Task prompt: Please print each record that follows precisely as it appears.

***** Records *****

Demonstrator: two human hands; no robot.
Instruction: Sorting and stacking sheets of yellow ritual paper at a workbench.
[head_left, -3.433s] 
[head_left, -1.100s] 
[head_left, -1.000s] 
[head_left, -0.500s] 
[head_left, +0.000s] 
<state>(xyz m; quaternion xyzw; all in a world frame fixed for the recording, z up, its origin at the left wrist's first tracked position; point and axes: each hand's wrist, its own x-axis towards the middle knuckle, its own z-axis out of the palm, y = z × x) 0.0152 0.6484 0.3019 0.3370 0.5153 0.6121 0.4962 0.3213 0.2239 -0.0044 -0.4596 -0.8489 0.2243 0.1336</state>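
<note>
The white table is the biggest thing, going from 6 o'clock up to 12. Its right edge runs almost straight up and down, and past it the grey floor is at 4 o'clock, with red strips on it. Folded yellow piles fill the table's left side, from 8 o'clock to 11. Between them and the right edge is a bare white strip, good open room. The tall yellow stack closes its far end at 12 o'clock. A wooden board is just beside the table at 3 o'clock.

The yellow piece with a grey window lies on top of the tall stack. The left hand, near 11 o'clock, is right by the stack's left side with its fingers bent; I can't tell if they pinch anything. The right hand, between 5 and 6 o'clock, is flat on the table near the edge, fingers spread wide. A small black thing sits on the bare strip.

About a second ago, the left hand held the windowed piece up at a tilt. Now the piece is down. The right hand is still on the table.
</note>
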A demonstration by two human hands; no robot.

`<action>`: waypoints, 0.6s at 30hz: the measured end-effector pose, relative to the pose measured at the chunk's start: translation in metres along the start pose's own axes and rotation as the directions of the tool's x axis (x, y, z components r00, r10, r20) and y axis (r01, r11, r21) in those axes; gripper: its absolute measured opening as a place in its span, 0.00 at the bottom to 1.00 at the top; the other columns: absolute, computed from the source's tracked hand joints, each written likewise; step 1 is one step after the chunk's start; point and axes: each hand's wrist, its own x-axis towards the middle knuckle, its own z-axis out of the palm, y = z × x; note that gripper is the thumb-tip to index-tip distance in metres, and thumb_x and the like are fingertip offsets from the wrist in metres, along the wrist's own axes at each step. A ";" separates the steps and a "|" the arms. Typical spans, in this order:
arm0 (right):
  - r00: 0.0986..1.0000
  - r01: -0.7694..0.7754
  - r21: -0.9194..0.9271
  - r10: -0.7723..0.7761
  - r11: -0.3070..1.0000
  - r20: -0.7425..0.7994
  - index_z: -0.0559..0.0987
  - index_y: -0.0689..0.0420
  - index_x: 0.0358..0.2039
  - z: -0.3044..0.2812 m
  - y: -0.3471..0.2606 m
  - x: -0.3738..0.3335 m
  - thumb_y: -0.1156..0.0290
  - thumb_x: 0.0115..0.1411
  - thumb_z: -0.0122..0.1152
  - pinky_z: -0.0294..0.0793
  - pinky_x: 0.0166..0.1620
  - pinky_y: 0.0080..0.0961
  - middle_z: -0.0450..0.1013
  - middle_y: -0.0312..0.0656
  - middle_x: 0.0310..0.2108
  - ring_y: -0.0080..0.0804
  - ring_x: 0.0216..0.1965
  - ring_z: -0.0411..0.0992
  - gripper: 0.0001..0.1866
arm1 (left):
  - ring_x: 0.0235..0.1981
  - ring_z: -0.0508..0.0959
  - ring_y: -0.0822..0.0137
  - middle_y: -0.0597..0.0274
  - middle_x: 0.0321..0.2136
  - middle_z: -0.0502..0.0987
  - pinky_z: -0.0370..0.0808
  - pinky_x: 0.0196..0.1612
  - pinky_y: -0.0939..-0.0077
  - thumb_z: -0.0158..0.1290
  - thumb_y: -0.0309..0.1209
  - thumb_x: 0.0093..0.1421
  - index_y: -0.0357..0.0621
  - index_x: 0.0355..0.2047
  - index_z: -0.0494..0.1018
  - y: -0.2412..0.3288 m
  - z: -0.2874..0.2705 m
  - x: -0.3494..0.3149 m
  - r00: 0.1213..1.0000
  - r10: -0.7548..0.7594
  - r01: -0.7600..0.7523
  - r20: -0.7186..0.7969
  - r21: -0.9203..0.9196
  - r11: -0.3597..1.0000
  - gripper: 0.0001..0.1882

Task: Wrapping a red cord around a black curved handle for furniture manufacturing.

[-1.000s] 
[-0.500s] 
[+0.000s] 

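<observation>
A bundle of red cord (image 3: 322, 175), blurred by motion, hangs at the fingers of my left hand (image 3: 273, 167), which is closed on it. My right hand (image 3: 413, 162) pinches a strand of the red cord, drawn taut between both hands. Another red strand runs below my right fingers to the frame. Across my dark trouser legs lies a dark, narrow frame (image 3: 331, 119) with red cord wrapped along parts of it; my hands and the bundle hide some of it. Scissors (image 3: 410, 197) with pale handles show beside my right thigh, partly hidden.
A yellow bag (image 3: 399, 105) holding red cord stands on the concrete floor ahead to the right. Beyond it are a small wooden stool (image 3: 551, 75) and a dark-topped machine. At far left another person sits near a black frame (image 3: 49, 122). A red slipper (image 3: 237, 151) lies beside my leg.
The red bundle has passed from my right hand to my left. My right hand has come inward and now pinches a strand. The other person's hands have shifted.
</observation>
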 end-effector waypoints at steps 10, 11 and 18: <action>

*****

Response below:
Demonstrator: two human hands; no robot.
Instruction: Sorting and stacking sheets of yellow ritual paper at a workbench.
[head_left, -3.433s] 
[head_left, -1.100s] 
[head_left, -1.000s] 
[head_left, -0.500s] 
[head_left, +0.000s] 
<state>(xyz m; quaternion xyzw; all in a world frame fixed for the recording, z up, its origin at the left wrist's first tracked position; point and axes: each hand's wrist, its own x-axis towards the middle knuckle, its own z-axis out of the palm, y = z × x) 0.0152 0.6484 0.3019 0.3370 0.5153 0.6121 0.4962 0.3213 0.2239 -0.0044 -0.4596 -0.8489 0.2243 0.1336</state>
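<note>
The white table is the biggest thing, going from 6 o'clock up to 12. Its right edge runs almost straight up and down, and past it the grey floor is at 4 o'clock, with red strips on it. Folded yellow piles fill the table's left side, from 8 o'clock to 11. Between them and the right edge is a bare white strip, good open room. The tall yellow stack closes its far end at 12 o'clock. A wooden board is just beside the table at 3 o'clock.

The yellow piece with a grey window lies on top of the tall stack. The left hand, near 11 o'clock, is right by the stack's left side with its fingers bent; I can't tell if they pinch anything. The right hand, between 5 and 6 o'clock, is flat on the table near the edge, fingers spread wide. A small black thing sits on the bare strip.

About a second ago, the left hand held the windowed piece up at a tilt. Now the piece is down. The right hand is still on the table.
</note>
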A demonstration by two human hands; no robot.

`<action>`: waypoints, 0.6s at 30hz: the measured end-effector pose, relative to the pose measured at the chunk's start: translation in metres along the start pose's own axes and rotation as the directions of the tool's x axis (x, y, z components r00, r10, r20) and y axis (r01, r11, r21) in those axes; gripper: its absolute measured opening as a place in its span, 0.00 at the bottom to 1.00 at the top; the other columns: absolute, computed from the source's tracked hand joints, each written likewise; step 1 is one step after the chunk's start; point and axes: each hand's wrist, its own x-axis towards the middle knuckle, its own z-axis out of the palm, y = z × x; note that gripper is the thumb-tip to index-tip distance in metres, and thumb_x and the like are fingertip offsets from the wrist in metres, along the wrist's own axes at each step. A ";" separates the steps and a "|" the arms. Typical spans, in this order:
arm0 (right):
  - r00: 0.0986..1.0000
  - r01: -0.7694..0.7754
  - r21: -0.9194..0.9271
  - r10: -0.7723..0.7761
  - r11: -0.3070..1.0000
  - r20: -0.7425..0.7994
  - index_z: -0.0559..0.0987
  - index_y: -0.0689..0.0420
  - index_x: 0.0358..0.2039
  - z: -0.3044..0.2812 m
  - y: -0.3471..0.2606 m
  - x: -0.3738..0.3335 m
  - thumb_y: -0.1156..0.0290
  - thumb_x: 0.0115..0.1411
  - thumb_z: -0.0122..0.1152
  - pinky_z: -0.0294..0.0793
  - pinky_x: 0.0166..0.1620
  - pinky_y: 0.0080..0.0961
  - middle_z: -0.0450..0.1013
  - middle_y: -0.0312..0.0656
  - middle_x: 0.0310..0.2108
  - ring_y: -0.0080..0.0804
  - ring_x: 0.0216..0.1965
  - ring_z: -0.0411..0.0992
  - gripper: 0.0001..0.1866
arm1 (left):
  - ring_x: 0.0235..0.1981
  - ring_z: -0.0508..0.0959
  - ring_y: -0.0822..0.0137
  - middle_y: -0.0597..0.0274
  - middle_x: 0.0321..0.2136
  - middle_z: -0.0502..0.0987
  - pinky_z: -0.0370..0.0808
  - pinky_x: 0.0196..0.1612
  - pinky_y: -0.0939..-0.0077
  - thumb_z: -0.0158..0.1290
  - thumb_y: -0.0309..0.1209
  - thumb_x: 0.0093..0.1421
  - index_y: -0.0357..0.0621
  - index_x: 0.0355..0.2047
  - index_z: -0.0494..0.1018
  - y: -0.2412..0.3288 m
  - z: -0.2874..0.2705 m
  - x: -0.3494..0.3149 m
  - r00: 0.1213..1.0000
  - r10: -0.7548..0.7594
  - r01: -0.7600..0.7523
  - r20: -0.7186..0.7969
  - r21: -0.9203..0.9196
  - r11: -0.3597..1.0000
  - gripper: 0.0001..0.1882

Task: Wrapping a red cord around a black curved handle for furniture manufacturing.

[-1.000s] 
[-0.500s] 
[+0.000s] 

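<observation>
A bundle of red cord (image 3: 322, 175), blurred by motion, hangs at the fingers of my left hand (image 3: 273, 167), which is closed on it. My right hand (image 3: 413, 162) pinches a strand of the red cord, drawn taut between both hands. Another red strand runs below my right fingers to the frame. Across my dark trouser legs lies a dark, narrow frame (image 3: 331, 119) with red cord wrapped along parts of it; my hands and the bundle hide some of it. Scissors (image 3: 410, 197) with pale handles show beside my right thigh, partly hidden.
A yellow bag (image 3: 399, 105) holding red cord stands on the concrete floor ahead to the right. Beyond it are a small wooden stool (image 3: 551, 75) and a dark-topped machine. At far left another person sits near a black frame (image 3: 49, 122). A red slipper (image 3: 237, 151) lies beside my leg.
The red bundle has passed from my right hand to my left. My right hand has come inward and now pinches a strand. The other person's hands have shifted.
</observation>
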 end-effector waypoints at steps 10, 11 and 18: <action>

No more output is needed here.